The High Renaissance in Italy:

Raphael blossomed as a painter at an early age. At twenty-five, he was already regarded as one of Italy's best painters. Raphael was well known for his frescoes in the Vatican Palace and was especially admired for his numerous madonnas (paintings of the Virgin Mary). In these he tried to achieve an ideal of beauty far surpassing human standards. His Alba Madonna reveals a world of balance, harmony, and order--basically, the underlying principles of the art of the classical world of Greece and Rome.

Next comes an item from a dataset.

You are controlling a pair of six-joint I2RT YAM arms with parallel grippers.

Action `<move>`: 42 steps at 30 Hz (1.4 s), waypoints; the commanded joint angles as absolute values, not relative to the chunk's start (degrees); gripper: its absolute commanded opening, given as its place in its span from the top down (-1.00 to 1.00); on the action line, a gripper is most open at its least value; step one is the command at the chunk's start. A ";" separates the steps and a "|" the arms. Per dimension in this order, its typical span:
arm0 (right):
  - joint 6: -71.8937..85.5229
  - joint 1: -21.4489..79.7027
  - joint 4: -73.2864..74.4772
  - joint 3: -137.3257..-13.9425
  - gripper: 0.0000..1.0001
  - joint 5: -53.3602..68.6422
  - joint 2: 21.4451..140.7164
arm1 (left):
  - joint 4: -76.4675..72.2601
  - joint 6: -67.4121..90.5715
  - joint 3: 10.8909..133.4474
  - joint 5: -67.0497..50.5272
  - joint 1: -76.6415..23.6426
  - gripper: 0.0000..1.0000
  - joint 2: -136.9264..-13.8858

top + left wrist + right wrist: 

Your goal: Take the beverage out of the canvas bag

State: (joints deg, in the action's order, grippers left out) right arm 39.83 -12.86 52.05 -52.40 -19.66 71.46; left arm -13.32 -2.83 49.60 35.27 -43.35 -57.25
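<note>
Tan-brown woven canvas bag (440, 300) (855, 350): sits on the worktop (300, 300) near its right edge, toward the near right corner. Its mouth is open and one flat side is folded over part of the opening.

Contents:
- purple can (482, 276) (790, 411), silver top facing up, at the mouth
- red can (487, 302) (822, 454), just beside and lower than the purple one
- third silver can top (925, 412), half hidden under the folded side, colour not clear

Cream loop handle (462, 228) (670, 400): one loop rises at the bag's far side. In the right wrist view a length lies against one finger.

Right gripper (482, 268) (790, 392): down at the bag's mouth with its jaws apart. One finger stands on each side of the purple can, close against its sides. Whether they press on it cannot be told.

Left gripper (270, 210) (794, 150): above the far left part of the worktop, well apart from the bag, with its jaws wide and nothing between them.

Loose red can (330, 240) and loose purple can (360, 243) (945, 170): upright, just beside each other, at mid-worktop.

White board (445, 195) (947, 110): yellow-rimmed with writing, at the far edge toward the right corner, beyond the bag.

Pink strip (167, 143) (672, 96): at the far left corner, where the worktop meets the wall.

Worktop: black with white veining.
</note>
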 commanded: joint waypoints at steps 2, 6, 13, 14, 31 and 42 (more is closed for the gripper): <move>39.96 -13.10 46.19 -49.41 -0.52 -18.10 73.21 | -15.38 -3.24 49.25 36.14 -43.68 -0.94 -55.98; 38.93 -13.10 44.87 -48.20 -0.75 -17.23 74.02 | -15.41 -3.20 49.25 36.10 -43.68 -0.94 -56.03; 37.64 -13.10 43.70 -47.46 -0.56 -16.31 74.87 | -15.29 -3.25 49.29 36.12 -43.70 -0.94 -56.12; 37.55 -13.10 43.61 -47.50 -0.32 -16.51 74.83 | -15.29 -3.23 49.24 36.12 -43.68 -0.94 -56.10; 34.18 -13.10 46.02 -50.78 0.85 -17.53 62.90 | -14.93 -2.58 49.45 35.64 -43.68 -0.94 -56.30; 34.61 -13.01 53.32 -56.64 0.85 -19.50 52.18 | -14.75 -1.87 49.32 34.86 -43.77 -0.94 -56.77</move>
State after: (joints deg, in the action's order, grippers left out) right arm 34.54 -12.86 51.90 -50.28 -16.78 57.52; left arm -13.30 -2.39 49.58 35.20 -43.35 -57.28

Michelangelo, an accomplished painter, sculptor, and architect, was another artistic giant of the High Renaissance. Fiercely driven by his desire to create, he worked with great passion and energy on a remarkable number of projects. His figures on the ceiling of the Sistine Chapel in Rome reveal an ideal type of human being with perfect proportions. The beauty of this idealized human being is meant to be a reflection of divine beauty. The more beautiful the body, the more Godlike the figure.
Another manifestation of Michelangelo's search for ideal beauty was his David, a colossal marble statue commissioned by the Florentine government. Michelangelo maintained taht the form of a statue already resided in the uncarved piece of stone" "I only take away the surplus, the statue is already there." Out of a piece of marble that had remained unused for fifty years, Michelangelo created a fourteen-foot-high figure, the largest piece of sculpture in Italy since ancient Roman times. Michelangelo's David proudly proclaims the beauty of the human body and the glory of human beings.
Questions:
1. List the three artists associated with the High Renaissance in Italy.
2. For what are each of the three artists known?
3. What do you think Michelangelo meant when he said, "I only take away the surplus, the statue is already there"?

A portion of Michelangelo's Sistine Chapel ceiling
with a demon that resembled one of his critics!